About this task
Across all the records, filter for lines with the word "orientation" and copy them.

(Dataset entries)
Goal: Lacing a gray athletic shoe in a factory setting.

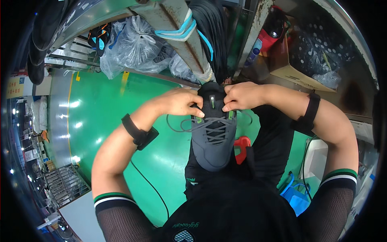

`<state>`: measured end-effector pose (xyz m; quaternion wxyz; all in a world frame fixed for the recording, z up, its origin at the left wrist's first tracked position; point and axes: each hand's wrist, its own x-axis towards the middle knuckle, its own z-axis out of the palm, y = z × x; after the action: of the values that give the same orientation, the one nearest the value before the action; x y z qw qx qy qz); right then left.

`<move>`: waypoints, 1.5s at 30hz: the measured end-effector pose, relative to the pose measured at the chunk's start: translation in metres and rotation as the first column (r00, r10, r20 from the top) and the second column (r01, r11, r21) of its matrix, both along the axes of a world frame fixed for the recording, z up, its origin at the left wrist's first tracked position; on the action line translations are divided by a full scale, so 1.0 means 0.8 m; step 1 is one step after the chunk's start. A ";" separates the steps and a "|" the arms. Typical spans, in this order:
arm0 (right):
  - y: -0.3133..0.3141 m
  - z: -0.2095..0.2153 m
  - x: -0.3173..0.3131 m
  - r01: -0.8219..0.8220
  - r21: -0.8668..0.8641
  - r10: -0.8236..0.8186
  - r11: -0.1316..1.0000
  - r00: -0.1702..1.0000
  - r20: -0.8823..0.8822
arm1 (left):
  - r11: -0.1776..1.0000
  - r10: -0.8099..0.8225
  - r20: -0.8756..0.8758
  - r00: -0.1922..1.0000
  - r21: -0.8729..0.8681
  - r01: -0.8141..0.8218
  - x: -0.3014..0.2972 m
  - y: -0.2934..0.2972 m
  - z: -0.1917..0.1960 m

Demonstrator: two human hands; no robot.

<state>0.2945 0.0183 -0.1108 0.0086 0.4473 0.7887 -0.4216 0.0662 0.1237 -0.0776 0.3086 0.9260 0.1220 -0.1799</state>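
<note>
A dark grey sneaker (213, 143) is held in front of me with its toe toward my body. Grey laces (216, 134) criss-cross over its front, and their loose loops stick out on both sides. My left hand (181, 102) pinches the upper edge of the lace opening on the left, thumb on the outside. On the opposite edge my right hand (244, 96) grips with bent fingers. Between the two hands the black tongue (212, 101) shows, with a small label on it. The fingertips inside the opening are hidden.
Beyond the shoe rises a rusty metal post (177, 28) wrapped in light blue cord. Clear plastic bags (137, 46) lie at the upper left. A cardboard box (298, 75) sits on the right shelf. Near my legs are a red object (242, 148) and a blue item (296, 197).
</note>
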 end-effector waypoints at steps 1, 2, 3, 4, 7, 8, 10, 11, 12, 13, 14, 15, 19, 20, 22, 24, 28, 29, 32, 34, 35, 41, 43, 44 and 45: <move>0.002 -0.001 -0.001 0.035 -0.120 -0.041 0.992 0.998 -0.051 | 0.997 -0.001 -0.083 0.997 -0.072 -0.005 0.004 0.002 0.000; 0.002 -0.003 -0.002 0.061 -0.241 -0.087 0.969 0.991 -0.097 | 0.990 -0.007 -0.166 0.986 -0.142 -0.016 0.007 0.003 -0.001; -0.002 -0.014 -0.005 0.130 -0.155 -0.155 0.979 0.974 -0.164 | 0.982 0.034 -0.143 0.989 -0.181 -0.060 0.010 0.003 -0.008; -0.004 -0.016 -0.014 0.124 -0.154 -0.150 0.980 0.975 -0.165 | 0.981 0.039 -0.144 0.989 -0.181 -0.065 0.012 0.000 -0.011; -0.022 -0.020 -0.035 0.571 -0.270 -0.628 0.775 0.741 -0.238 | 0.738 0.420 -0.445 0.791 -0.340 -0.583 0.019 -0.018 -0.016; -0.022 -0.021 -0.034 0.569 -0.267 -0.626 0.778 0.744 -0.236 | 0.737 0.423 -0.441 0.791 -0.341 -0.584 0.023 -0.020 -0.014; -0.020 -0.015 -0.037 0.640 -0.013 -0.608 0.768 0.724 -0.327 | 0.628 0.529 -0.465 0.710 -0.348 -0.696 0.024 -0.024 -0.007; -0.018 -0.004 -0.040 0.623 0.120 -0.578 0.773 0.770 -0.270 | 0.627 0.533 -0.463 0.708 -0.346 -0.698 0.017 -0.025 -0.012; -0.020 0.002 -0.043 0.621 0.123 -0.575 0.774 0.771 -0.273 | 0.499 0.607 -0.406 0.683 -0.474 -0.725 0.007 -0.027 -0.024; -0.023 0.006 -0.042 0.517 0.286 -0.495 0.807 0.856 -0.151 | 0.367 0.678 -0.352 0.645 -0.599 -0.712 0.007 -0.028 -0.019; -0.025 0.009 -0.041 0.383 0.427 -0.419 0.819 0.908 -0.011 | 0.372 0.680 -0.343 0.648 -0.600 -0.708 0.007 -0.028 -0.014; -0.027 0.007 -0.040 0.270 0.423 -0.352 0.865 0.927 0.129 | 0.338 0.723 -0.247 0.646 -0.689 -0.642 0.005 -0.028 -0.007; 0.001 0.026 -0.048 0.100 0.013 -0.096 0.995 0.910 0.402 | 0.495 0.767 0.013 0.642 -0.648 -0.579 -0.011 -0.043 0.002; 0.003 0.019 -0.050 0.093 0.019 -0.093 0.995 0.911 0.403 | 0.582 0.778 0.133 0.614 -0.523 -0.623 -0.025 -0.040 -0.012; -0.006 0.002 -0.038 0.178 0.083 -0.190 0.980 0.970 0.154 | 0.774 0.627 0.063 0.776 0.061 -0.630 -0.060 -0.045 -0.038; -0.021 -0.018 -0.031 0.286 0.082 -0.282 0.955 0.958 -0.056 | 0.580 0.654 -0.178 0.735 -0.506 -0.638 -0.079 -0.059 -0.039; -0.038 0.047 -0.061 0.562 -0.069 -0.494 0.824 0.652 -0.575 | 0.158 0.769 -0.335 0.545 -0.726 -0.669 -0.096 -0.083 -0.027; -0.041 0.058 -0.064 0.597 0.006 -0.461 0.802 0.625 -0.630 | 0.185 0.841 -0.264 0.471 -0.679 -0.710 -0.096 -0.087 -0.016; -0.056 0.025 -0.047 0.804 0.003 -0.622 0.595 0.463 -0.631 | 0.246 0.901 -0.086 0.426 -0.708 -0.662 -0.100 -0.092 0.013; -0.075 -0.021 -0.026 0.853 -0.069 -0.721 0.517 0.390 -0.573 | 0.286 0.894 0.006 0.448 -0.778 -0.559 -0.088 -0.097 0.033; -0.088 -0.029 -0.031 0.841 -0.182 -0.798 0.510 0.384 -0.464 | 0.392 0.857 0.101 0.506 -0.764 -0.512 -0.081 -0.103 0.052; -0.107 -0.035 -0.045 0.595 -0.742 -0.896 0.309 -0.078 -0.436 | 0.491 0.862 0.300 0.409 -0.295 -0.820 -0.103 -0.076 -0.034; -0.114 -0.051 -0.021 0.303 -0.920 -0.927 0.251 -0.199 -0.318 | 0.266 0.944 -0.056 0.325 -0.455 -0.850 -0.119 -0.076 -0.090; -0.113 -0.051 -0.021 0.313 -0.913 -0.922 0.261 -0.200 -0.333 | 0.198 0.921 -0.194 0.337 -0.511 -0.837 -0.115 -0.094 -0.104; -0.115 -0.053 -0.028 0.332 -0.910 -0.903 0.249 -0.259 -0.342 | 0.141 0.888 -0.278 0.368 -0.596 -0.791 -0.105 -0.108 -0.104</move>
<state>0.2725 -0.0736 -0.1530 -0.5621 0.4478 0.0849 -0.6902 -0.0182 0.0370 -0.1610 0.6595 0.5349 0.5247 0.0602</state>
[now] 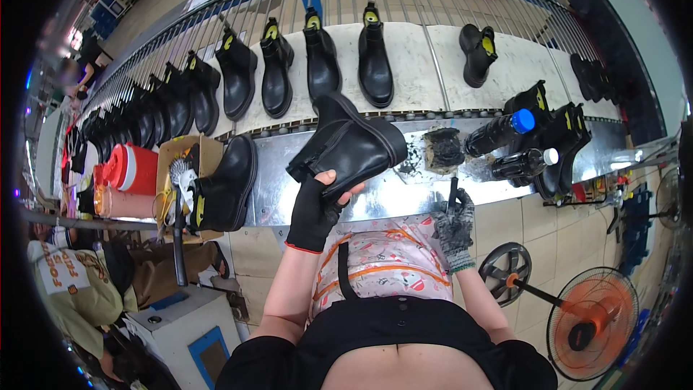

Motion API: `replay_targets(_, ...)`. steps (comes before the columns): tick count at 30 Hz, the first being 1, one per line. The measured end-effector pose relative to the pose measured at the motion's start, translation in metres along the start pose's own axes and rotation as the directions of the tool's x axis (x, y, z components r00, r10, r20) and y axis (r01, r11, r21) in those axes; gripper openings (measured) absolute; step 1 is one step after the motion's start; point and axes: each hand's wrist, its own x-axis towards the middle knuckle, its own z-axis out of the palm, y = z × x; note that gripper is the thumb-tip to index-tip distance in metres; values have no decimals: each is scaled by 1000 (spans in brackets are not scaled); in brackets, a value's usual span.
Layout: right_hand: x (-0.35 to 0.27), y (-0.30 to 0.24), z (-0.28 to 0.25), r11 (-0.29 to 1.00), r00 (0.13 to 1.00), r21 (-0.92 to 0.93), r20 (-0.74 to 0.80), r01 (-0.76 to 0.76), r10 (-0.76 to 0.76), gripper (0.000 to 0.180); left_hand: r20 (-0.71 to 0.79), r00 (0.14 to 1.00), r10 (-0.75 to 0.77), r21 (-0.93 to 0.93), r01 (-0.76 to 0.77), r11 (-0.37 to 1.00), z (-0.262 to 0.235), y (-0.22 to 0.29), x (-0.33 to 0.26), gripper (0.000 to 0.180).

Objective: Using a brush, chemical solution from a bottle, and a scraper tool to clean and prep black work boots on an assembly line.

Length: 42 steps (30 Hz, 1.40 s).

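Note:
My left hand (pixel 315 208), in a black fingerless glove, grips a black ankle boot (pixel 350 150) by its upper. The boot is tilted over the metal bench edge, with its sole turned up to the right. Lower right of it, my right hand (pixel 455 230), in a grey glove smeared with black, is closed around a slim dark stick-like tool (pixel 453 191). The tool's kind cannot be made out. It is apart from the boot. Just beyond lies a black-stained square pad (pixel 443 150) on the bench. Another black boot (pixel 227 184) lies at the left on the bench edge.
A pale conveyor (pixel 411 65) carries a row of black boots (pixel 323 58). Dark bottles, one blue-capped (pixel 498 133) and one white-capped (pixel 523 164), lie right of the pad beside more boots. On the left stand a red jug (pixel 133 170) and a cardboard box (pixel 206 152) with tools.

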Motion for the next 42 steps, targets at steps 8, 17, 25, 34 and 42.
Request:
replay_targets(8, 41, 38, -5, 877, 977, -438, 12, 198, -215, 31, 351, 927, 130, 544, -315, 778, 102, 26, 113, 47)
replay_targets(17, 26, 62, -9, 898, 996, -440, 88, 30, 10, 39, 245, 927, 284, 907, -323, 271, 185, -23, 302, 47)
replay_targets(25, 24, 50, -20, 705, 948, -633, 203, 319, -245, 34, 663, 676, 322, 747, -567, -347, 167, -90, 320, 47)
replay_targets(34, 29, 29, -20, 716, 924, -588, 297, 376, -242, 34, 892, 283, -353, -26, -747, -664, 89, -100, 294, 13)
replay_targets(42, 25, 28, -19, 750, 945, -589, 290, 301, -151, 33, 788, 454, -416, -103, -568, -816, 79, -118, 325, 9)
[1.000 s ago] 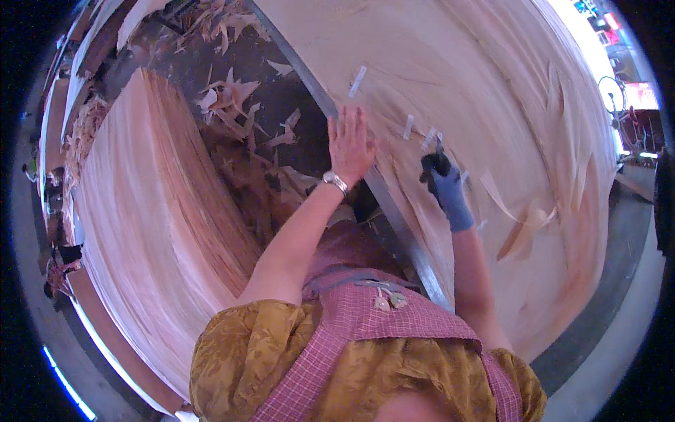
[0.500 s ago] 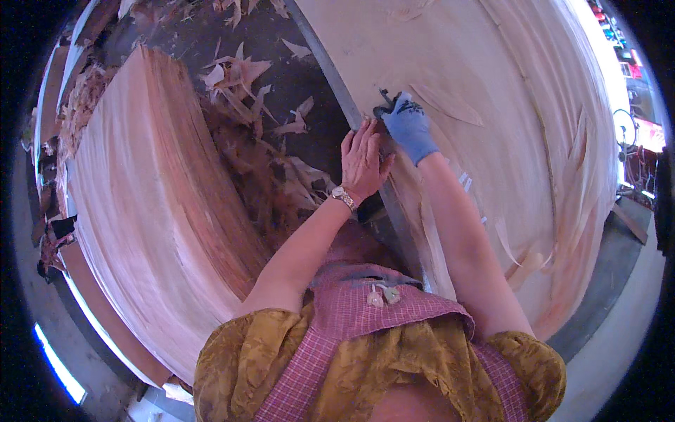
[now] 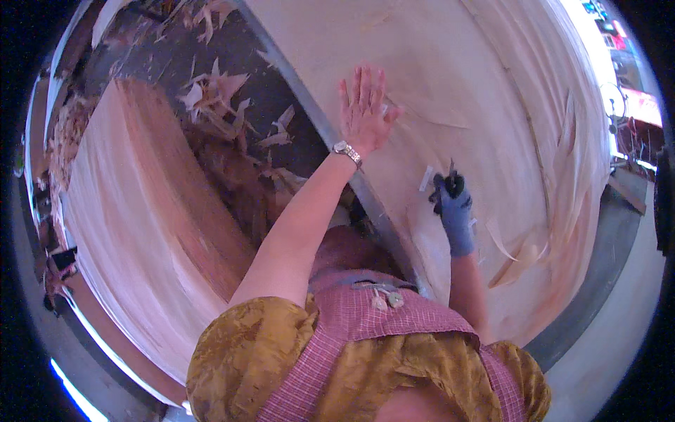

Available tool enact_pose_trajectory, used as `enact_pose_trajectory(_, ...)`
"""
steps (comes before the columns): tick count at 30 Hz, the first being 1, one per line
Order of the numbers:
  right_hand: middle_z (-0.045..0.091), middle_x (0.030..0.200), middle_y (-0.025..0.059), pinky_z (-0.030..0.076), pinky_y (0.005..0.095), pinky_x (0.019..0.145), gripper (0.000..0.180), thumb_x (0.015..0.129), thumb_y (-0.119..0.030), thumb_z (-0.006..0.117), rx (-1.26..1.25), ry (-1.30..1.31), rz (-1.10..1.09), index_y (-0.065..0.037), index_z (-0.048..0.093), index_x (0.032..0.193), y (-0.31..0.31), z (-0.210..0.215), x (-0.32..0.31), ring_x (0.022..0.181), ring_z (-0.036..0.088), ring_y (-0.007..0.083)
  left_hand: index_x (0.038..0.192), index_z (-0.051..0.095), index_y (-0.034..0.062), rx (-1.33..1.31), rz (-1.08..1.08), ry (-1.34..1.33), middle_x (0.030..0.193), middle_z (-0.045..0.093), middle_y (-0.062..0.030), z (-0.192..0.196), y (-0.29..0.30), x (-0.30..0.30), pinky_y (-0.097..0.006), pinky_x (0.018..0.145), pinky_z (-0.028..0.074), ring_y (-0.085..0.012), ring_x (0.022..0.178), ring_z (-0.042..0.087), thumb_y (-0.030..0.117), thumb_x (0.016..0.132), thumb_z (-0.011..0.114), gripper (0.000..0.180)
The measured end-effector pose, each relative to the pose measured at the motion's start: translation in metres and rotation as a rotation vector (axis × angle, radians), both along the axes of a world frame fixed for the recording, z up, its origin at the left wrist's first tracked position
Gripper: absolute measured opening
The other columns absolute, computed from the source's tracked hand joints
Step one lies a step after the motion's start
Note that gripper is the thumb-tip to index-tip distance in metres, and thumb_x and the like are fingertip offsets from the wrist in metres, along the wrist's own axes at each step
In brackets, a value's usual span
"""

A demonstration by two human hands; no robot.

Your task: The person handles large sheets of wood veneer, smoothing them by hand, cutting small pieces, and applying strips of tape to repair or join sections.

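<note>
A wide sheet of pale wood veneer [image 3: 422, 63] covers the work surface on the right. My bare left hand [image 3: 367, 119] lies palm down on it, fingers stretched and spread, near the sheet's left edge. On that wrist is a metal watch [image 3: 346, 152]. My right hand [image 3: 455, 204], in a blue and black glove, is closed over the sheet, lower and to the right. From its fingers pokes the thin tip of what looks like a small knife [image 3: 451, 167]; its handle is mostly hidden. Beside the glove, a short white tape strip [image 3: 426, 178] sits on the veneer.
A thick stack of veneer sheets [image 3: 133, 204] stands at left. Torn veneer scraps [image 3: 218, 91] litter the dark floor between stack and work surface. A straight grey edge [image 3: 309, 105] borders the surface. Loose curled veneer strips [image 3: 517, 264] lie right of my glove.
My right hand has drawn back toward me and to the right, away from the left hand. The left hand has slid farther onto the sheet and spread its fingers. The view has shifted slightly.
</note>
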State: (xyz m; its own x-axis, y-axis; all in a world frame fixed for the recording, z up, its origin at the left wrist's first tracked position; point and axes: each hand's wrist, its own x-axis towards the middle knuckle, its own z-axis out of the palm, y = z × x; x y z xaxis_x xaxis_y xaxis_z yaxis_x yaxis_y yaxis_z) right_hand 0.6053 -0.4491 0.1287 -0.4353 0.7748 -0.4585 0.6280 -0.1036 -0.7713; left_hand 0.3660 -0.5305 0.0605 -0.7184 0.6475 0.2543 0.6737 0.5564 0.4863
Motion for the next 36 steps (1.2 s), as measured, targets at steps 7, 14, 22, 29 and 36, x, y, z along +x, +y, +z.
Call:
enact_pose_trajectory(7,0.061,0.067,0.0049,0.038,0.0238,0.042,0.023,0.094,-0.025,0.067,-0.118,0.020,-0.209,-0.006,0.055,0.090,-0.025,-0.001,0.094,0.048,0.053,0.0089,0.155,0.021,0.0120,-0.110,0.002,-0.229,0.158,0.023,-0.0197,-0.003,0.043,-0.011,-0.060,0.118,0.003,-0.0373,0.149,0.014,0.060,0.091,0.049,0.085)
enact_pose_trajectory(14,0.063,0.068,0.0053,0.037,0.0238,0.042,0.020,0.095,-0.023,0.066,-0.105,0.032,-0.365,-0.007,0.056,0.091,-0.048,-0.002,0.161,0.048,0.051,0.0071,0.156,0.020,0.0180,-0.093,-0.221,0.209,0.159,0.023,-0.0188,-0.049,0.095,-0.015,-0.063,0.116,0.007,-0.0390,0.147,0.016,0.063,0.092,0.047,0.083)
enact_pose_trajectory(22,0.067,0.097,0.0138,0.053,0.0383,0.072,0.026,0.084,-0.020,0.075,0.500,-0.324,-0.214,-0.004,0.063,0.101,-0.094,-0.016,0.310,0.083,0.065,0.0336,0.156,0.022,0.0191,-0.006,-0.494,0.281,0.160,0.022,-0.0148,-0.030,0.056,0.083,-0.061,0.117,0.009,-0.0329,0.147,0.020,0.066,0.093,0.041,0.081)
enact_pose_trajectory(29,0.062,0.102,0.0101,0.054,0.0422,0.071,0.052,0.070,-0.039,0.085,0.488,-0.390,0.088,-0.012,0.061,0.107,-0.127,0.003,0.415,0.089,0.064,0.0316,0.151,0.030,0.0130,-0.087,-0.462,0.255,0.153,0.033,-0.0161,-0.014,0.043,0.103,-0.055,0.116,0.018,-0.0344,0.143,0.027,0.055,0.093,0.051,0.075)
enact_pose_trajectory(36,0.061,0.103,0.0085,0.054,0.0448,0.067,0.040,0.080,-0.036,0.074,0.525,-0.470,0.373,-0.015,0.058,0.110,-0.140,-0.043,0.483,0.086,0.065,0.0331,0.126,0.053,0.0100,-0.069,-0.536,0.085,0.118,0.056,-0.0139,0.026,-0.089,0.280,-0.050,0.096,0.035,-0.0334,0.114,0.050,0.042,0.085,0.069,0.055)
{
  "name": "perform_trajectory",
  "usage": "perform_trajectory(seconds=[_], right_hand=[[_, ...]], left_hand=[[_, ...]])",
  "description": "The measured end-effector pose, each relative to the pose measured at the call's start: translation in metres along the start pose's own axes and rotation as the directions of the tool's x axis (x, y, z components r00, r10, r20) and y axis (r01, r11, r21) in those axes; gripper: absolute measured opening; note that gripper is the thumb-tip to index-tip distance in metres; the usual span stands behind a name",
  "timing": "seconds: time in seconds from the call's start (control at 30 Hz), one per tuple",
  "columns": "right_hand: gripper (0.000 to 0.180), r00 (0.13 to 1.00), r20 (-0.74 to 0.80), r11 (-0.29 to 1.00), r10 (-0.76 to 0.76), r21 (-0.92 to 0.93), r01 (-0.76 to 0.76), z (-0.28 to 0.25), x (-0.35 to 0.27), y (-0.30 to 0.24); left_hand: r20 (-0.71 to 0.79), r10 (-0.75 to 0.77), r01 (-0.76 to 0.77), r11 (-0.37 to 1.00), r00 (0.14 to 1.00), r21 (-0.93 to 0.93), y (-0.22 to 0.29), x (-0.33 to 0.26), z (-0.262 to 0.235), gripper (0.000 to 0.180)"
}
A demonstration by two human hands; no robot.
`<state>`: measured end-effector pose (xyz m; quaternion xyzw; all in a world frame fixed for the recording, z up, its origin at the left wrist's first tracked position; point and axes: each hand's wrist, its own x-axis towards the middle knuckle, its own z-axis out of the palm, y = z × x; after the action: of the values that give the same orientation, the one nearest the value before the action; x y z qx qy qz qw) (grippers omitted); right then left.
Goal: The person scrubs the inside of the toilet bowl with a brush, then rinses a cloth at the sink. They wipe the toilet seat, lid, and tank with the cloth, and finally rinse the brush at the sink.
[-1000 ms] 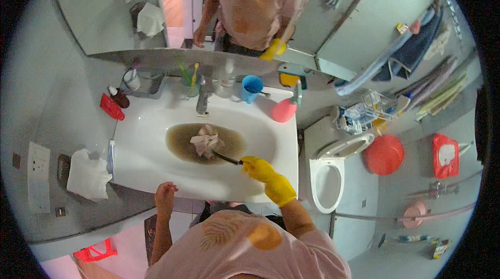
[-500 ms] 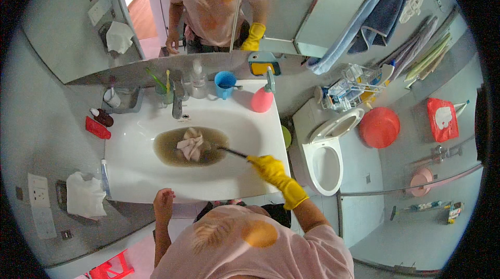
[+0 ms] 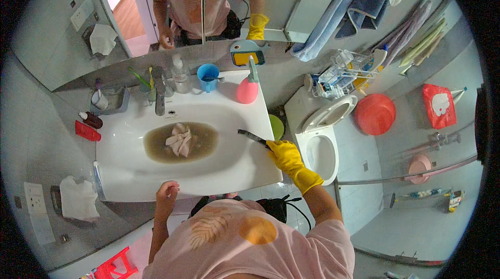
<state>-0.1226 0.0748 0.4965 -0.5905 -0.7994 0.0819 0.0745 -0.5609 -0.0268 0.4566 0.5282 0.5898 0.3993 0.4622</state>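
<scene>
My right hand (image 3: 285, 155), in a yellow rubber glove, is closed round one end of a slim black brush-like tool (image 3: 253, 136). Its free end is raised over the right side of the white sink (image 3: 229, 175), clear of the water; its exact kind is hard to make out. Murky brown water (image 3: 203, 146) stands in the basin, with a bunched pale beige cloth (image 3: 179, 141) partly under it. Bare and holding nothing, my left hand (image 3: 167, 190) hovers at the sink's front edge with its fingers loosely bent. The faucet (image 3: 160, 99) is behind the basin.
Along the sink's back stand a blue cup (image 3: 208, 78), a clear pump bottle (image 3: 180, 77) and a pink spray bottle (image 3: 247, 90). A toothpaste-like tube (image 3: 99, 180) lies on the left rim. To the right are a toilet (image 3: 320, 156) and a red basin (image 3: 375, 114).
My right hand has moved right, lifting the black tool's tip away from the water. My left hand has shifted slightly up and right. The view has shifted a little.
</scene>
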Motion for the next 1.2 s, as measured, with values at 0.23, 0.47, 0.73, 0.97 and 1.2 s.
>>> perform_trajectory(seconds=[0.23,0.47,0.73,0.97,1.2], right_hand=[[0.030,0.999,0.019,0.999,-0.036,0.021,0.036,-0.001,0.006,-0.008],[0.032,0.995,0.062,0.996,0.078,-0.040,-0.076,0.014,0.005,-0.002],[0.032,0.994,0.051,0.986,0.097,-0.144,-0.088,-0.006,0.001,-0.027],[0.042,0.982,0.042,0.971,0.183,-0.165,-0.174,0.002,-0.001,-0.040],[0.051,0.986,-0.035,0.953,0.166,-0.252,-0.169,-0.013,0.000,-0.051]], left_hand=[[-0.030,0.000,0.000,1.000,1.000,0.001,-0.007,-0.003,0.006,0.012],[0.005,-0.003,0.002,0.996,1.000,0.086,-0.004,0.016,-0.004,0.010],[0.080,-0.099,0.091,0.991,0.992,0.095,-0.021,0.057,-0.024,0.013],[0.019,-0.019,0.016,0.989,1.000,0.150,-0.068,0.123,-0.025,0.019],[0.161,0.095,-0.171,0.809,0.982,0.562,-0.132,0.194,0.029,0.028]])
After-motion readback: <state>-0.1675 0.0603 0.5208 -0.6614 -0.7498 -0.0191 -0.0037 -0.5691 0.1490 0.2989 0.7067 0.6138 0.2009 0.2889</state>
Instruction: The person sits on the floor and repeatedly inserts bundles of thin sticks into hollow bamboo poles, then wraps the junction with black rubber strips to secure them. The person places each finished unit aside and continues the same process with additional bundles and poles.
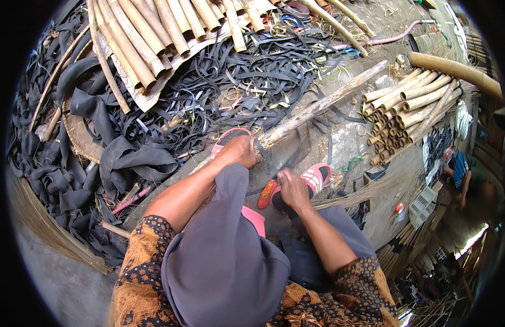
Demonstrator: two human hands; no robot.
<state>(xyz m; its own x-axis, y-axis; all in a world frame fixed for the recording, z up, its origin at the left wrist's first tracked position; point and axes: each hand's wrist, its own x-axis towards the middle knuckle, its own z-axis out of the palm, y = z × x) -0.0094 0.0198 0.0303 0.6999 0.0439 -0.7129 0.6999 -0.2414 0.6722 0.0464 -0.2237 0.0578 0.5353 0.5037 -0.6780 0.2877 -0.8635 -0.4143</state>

Problem solution
`<state>`: measured end-effector pose (xyz m; quaternion wxyz; all in a world frame fixed for the recording, z up, its origin at the left wrist's first tracked position; point and axes: each hand's wrist, its own x-axis towards the middle knuckle, its own z-axis out of the palm, y = z × x; after the action: of the values that give the same orientation, the one nearest the value before the action; x y z qw qx qy qz); right then left.
`<state>`: measured end-effector pose (xyz m; quaternion xyzw; all in a world frame fixed for the recording, z up, its origin at the left wrist's first tracked position; point and axes: each hand's wrist, its own x-axis towards the middle knuckle, its own z-axis out of the palm, y = z × x; after the action: of the values that give the same orientation, the one nearest the value before the action; x y z qx qy qz qw) (grippers omitted); right then left.

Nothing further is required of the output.